Sun Cluster 2.2 System Administration Guide

Overview of Mediators

The requirement for Sun Cluster is that a dual-string configuration must survive the failure of a single node or a single string of drives without user intervention.

In a dual-string configuration, metadevice state database replicas are always placed such that exactly half of the replicas are on one string and half are on a second string. A quorum (half + 1 or more) of the replicas is required to guarantee that the most current data is being presented. In the dual-string configuration, if one string becomes unavailable, a quorum of the replicas will not be available.

A mediator is a host (node) that stores mediator data.

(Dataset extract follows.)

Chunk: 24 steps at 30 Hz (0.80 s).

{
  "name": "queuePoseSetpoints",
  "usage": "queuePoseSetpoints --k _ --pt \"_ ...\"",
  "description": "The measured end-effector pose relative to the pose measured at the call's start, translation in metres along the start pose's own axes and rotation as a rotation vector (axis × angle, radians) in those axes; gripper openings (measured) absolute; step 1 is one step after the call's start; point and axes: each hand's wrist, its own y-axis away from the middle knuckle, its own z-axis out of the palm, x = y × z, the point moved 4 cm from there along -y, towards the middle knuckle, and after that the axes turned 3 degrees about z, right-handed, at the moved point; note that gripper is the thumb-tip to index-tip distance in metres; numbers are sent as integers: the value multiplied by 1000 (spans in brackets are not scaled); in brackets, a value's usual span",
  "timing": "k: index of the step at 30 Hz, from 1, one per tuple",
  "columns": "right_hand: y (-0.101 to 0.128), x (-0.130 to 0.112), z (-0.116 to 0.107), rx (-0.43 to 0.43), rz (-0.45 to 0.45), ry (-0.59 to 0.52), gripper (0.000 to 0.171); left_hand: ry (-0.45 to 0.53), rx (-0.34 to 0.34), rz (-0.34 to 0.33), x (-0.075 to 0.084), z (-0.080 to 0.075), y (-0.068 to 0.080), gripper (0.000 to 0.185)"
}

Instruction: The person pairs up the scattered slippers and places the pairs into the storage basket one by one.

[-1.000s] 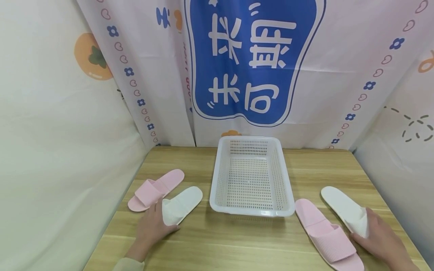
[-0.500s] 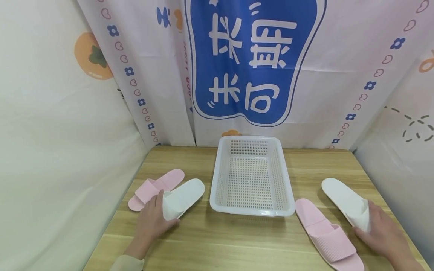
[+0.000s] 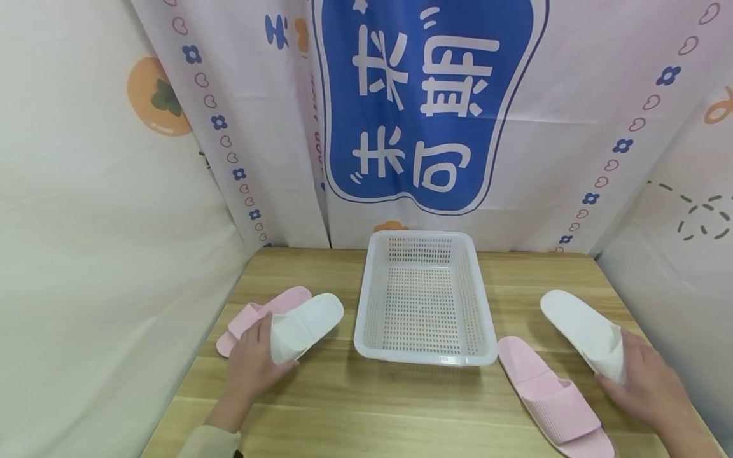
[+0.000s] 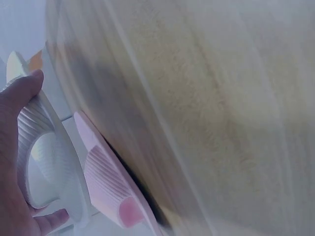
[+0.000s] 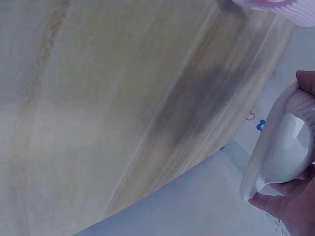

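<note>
Head view shows a wooden table (image 3: 401, 407) with a white basket (image 3: 425, 299) full of little holes in the middle, toward the far side. The left hand (image 3: 249, 369) holds a white slipper (image 3: 303, 321) on the left side of the table. Its fingers are curled round the strap end, with the thumb under the near edge. This white slipper is lifted a bit and sits partly over a pink slipper (image 3: 246, 318) that lies flat just behind it. In the left wrist view, the left hand (image 4: 10, 162) wraps the white slipper (image 4: 49, 152), and the pink slipper (image 4: 106, 182) is right beside it. The right hand (image 3: 647, 381) holds another white slipper (image 3: 581, 331) on the right side of the table. Its fingers are clamped on the strap end, and the toe points to the far left. In the right wrist view, the right hand (image 5: 290, 206) pinches the white slipper's (image 5: 275, 157) strap, which is squashed in a little. A second pink slipper (image 3: 550, 397) lies flat on the table between the basket and the right hand, near the front edge. Behind the table hangs a cloth with a big blue sign (image 3: 424, 102) and small flowers.
</note>
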Motion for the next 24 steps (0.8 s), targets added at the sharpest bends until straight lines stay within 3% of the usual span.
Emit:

Mediator data provides information about the location of other mediators and contains a commit count that is identical to the commit count stored in the database replicas. This commit count is used to confirm that the mediator data is in sync with the data in the database replicas. Mediator data is individually verified before use.

Solstice DiskSuite requires a replica quorum (half + 1) to determine when "safe" operating conditions exist. This guarantees data correctness. With a dual-string configuration, it is possible that only one string is accessible. In this situation it is impossible to get a replica quorum. If mediators are used and a mediator quorum is present, the mediator data can help you determine whether the data on the accessible string is up-to-date and safe to use.

The introduction of mediators enables the Sun Cluster software to ensure that the most current data is presented in the case of a single string failure in a dual-string configuration.

Golden Mediators

To avoid unnecessary user intervention in some dual-string failure scenarios, the concept of a golden mediator has been implemented. If exactly half of the database replicas are accessible and an event occurs that causes the mediator hosts to be updated, two mediator updates are attempted. The first update attempts to change the commit count and to set the mediator to not golden. The second update occurs if and only if during the first phase, all mediator hosts were successfully contacted and the number of replicas that were accessible (and which had their commit count advanced) were exactly half of the total number of replicas. If all the conditions are met, the second update sets the mediator status to golden. The golden status enables a takeover to proceed, without user intervention, to the host with the golden status. If the status is not golden, the data will be set to read-only, and user intervention is required for a takeover or failover to succeed. For the user to initiate a takeover or failover, exactly half of the replicas must be accessible.

The golden state is stored in volatile memory (RAM) only. Once a takeover occurs, the mediator data is once again updated. If any mediator hosts cannot be updated, the golden state is revoked. Since the state is in RAM only, a reboot of a mediator host causes the golden state to be revoked. The default state for mediators is not golden.